Spinosad stimulates the nicotinic acetycholine receptor, which causes activation of motor neurons and results in involuntary muscle contractions and tremors, leading to paralysis and death of the insect. It is used to treat Ctenophalides spp in dogs at a dosage of 31–70 mg/kg monthly and in cats at a dosage of 50–90 mg/kg monthly. It may trigger severe signs of ivermectin toxicity if administered concurrently with extra-label, high-dose ivermectin.
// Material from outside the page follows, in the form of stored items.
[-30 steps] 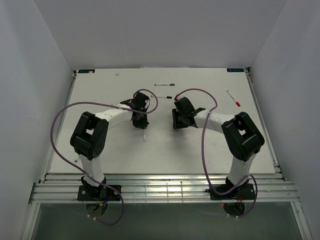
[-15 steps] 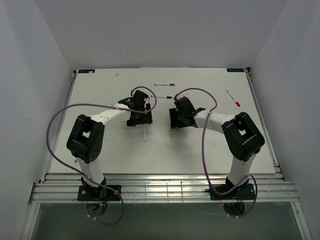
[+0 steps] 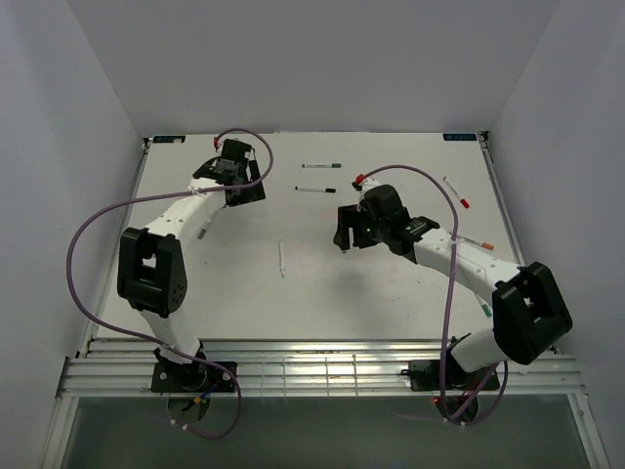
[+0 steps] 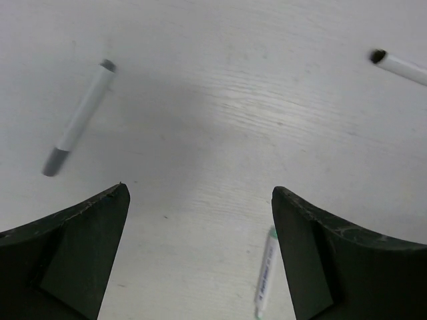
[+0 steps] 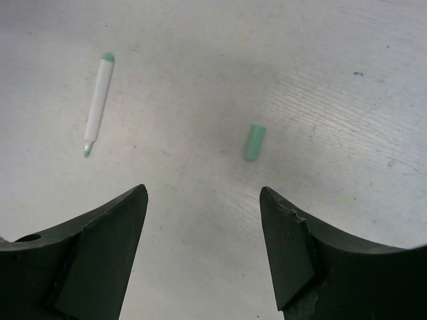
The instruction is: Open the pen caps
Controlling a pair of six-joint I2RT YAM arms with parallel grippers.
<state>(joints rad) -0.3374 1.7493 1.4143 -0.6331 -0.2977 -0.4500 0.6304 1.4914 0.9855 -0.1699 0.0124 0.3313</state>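
Note:
In the right wrist view a loose green pen cap (image 5: 254, 142) lies on the white table (image 5: 333, 80), just beyond my open right gripper (image 5: 203, 192). The uncapped green-tipped pen (image 5: 98, 105) rests to its left, apart from it. From above, that white pen (image 3: 281, 259) lies mid-table, left of the right gripper (image 3: 350, 237). My left gripper (image 3: 246, 191) stands open at the back left with nothing between its fingers. In its wrist view the left gripper (image 4: 200, 189) hovers over bare table, with a green-ended pen (image 4: 265, 273) by the right finger.
Two dark-capped pens (image 3: 322, 165) (image 3: 315, 189) lie at the back centre, and a red-capped pen (image 3: 456, 191) at the back right. Another pen (image 3: 476, 243) lies beside the right forearm. The left wrist view shows a grey-ended pen (image 4: 79, 117) and a black-tipped one (image 4: 400, 65).
Both grippers have opened wide. The left arm has swung away from the centre to the back left. The right arm has stretched out, its elbow moving right.

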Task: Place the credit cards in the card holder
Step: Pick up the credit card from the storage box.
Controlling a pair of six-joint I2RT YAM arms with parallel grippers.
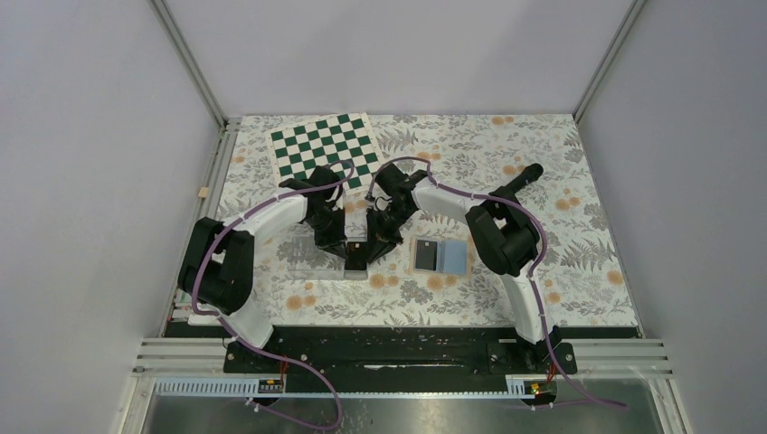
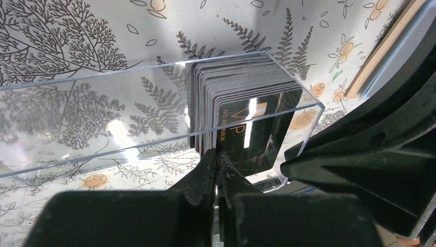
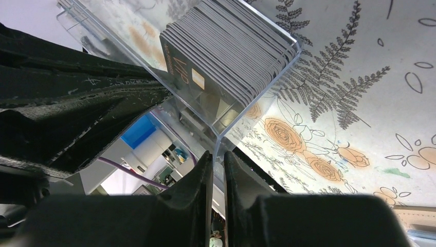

Indoxacarb blocks sodium channels in the insect to cause paralysis and death. It is effective against Ctenophalides spp, both adults and larvae, and is applied as a spot-on topically, once a month.
Cythioate is an organophosphate that kills via anticholinesterase activity. It is indicated for Ctenocephalides spp infestations at a dosage of 3 mg/kg, PO, twice weekly (dogs) or 1.5 mg/kg, PO, twice weekly (cats). Although effective blood levels are maintained for <12 hr, serum cholinesterase activity may be decreased for >1 mo after dosing.
Sodium stiboglucoante is used for treatment of cutaneous leishmaniasis, either as a sole therapy or in combination with allopurinol, paromomycin, or pentamidine. The exact mode of action is unknown, but it is believed to interfere with energy metabolism in Leishmania amastigotes. Dosage in dogs is 30–50 mg/kg/day, IV or SC, for 3–4 wk. If adverse effects occur (musculoskeletal pain, increase in liver transaminases, pancreatitis, myocardial injury, hemolytic anemia, leukopenia, renal dysfunction), the dose may be administered every other day for longer periods. Note that IV administration should be over 5 min to minimize cardiotoxicity.